Exercise brief: For each line of the data below that holds "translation", copy the line.

*** Opening Available data ***

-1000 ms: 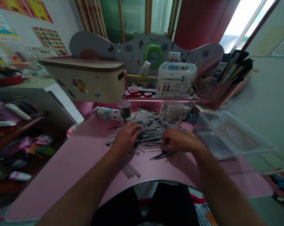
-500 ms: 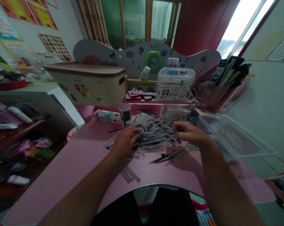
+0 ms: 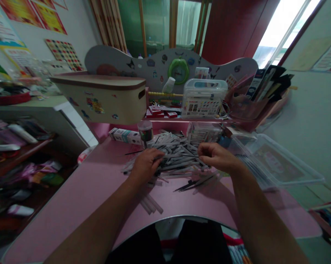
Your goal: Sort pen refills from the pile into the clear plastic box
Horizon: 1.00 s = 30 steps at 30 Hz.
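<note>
A heap of thin grey-white sticks that look like pen refills in clear sleeves (image 3: 179,148) lies on the pink desk between my hands. Over its left side, my left hand (image 3: 146,163) is closed, thumb and fingers pressed together; what it pinches I cannot make out. My right hand (image 3: 216,156) hovers at the heap's right edge with fingers curled into a pinch, and anything in it is too small to name. Nearer to me lie a few black-tipped pen refills (image 3: 191,185). Several clear sleeves (image 3: 151,204) rest beside my left forearm.
Behind the heap stand a clear round tub (image 3: 145,132), a long printed box (image 3: 125,135) and a clear plastic case (image 3: 204,132). An opened clear bin (image 3: 286,161) is at right. Above, a shelf holds a cream storage box (image 3: 105,99) and a handled case (image 3: 204,99).
My right hand has shifted slightly left, closer to the heap's middle. My left hand has barely moved, staying closed over the left side.
</note>
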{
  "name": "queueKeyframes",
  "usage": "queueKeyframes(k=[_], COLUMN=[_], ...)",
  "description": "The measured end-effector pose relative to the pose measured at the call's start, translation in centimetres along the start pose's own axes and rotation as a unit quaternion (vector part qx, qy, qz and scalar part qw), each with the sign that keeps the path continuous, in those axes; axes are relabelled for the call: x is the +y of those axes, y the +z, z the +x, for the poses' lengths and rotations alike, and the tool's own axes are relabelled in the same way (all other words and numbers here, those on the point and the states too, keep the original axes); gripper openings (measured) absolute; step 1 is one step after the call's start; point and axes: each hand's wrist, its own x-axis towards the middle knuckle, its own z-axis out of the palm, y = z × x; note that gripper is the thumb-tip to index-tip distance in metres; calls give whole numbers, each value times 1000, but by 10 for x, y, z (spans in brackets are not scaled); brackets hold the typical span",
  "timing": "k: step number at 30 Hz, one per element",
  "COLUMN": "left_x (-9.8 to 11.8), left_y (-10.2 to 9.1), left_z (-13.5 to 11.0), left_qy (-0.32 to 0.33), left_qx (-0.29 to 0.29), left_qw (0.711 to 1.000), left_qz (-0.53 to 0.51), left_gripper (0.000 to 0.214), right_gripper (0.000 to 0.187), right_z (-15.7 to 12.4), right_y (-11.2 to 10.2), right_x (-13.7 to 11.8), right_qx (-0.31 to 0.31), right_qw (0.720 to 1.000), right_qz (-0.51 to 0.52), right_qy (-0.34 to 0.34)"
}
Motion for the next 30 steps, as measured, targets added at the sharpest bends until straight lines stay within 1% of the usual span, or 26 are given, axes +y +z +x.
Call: queueKeyframes(k=[3,6,8,10,12,14,15,17,19,22,25,28,30], left_x=[-1,2,6,11,15,18,20,23,26,29,30,32,33], left_y=[0,-1,-3,-3,-2,0,1,3,4,3,3,4,4], left_z=[0,0,0,-1,-2,-3,-4,-5,-5,-6,-6,-6,-5], left_qy=[8,5,0,-8,-20,-44,-63,-110,-147,-165,-143,-105,-98], left_qx=[-4,-9,-9,-17,-33,-48,-55,-73,-88,-90,-94,-112,-117], left_qw=[1000,1000,1000,999,996,988,982,962,939,918,919,927,932], left_qz=[13,13,-3,-34,-80,-138,-171,-239,-299,-350,-356,-341,-328], left_gripper=[16,14,12,12,13,14,15,15,15,14,14,15,15], right_gripper=[10,13,14,18,29,44,50,57,57,49,43,26,19], right_z=[-1,0,3,7,11,14,15,17,18,18,17,16,16], right_y=[0,6,15,26,37,45,48,53,57,65,74,81,83], right_x=[-2,-2,-1,1,1,-1,-2,-4,-3,0,1,-3,-4], right_qx=[34,91,136,165,157,126,112,98,96,88,62,41,44], right_qw=[999,995,988,975,954,931,922,914,913,918,940,968,973], right_qz=[-9,15,60,142,250,342,369,392,394,384,333,239,214], right_qy=[-7,-23,-37,-45,-43,-38,-35,-31,-33,-35,-37,-67,-77])
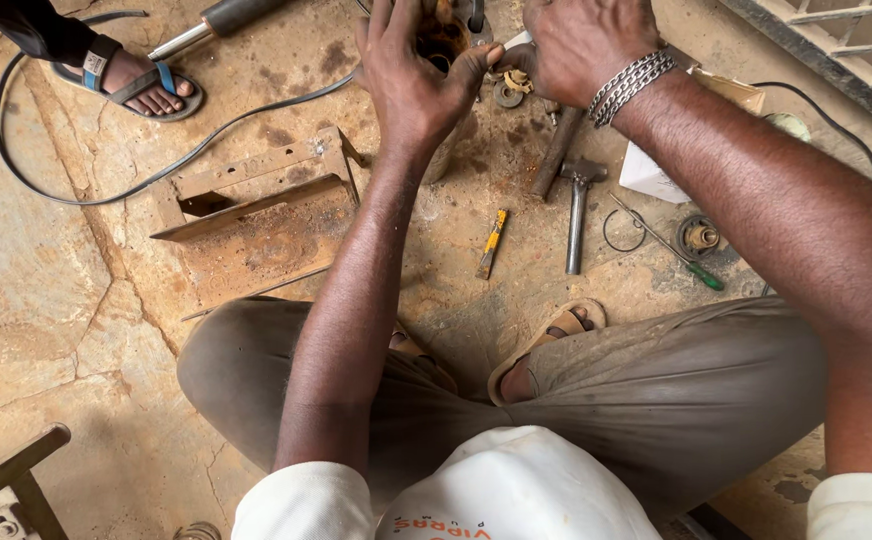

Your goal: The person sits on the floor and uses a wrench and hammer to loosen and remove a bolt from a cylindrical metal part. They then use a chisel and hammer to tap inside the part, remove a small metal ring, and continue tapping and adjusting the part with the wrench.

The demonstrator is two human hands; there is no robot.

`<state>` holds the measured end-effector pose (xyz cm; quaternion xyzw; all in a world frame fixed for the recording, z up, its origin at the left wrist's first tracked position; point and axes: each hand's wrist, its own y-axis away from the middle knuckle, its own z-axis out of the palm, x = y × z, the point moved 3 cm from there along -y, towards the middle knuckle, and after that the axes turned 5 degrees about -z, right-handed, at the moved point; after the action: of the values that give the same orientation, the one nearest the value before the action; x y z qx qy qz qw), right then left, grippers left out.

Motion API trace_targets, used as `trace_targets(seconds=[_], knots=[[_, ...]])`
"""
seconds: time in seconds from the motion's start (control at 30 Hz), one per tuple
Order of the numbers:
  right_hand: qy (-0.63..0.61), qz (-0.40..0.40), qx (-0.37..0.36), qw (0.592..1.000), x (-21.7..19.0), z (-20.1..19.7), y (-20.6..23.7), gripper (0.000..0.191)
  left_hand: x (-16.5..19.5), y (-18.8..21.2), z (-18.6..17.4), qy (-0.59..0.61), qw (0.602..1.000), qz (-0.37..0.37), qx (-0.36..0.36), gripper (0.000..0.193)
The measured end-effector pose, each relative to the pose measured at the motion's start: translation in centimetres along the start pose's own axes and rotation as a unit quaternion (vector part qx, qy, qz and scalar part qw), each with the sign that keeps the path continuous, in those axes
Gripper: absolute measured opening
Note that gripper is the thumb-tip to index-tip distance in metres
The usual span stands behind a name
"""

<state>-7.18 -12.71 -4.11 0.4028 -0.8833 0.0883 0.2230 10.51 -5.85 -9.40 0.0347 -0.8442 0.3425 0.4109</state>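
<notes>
Floor of cracked stone (46,290), person seated cross-legged, 2 hands raised at the top edge.

- Left hand (411,75): fingers curled against a rusty metal part (443,35), thumb pressed toward the right hand; the part is mostly hidden behind both hands.
- Right hand (581,45): closed around the same part, with a chain bracelet (631,85) at the wrist; what it pinches cannot be told.
- 1 rusty metal bracket (256,215), lying left of the left forearm.
- 1 hammer (578,205), just beside a wooden handle (556,150).
- 1 yellow utility knife (493,243), between the forearms.
- 1 green-handled screwdriver (671,245), near 1 wire ring (623,230) and 1 round brass fitting (700,237).
- 1 white box (651,175), partly behind the right forearm.
- 1 black cable (106,190), looping past another person's sandalled foot (141,85).
</notes>
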Motion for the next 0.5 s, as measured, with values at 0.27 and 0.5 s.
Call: trace_targets(seconds=[0.27,0.5], knots=[[-0.115,0.002,-0.065,0.991,-0.3,4.1,-0.1,0.032,-1.3,1.3,1.7,-0.043,0.997,-0.045,0.035,0.064],[-0.062,-0.014,-0.06,0.996,-1.1,5.6,0.0,0.025,-2.9,1.7,3.1,-0.064,0.996,-0.058,0.026,0.079]])
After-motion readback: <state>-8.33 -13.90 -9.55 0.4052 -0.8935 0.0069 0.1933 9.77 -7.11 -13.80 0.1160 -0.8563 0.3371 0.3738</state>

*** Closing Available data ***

Solution for this task:
  "description": "The measured end-effector pose relative to the pose measured at the call's start, translation in centimetres along the start pose's own axes and rotation as a unit quaternion (vector part qx, qy, qz and scalar part qw), each with the sign that keeps the path continuous, in those axes; axes are relabelled for the call: x is the +y of those axes, y the +z, z the +x, for the poses' lengths and rotations alike, and the tool's own axes are relabelled in the same way (all other words and numbers here, those on the point and the states too, keep the original axes); gripper openings (measured) absolute; step 1 is one step after the call's start; point and axes: each hand's wrist, its own x-axis towards the middle knuckle, its own z-axis out of the palm, y = z × x; note that gripper is the thumb-tip to index-tip distance in metres; calls give whole numbers, each value times 1000, but by 10 for x, y, z (spans in brackets are not scaled); brackets hold the typical span",
The measured end-effector pose, each relative to the pose measured at the motion's start: translation in centimetres along the start pose's own axes and rotation as a unit quaternion (vector part qx, qy, qz and scalar part qw), each with the sign that keeps the path continuous, in those axes

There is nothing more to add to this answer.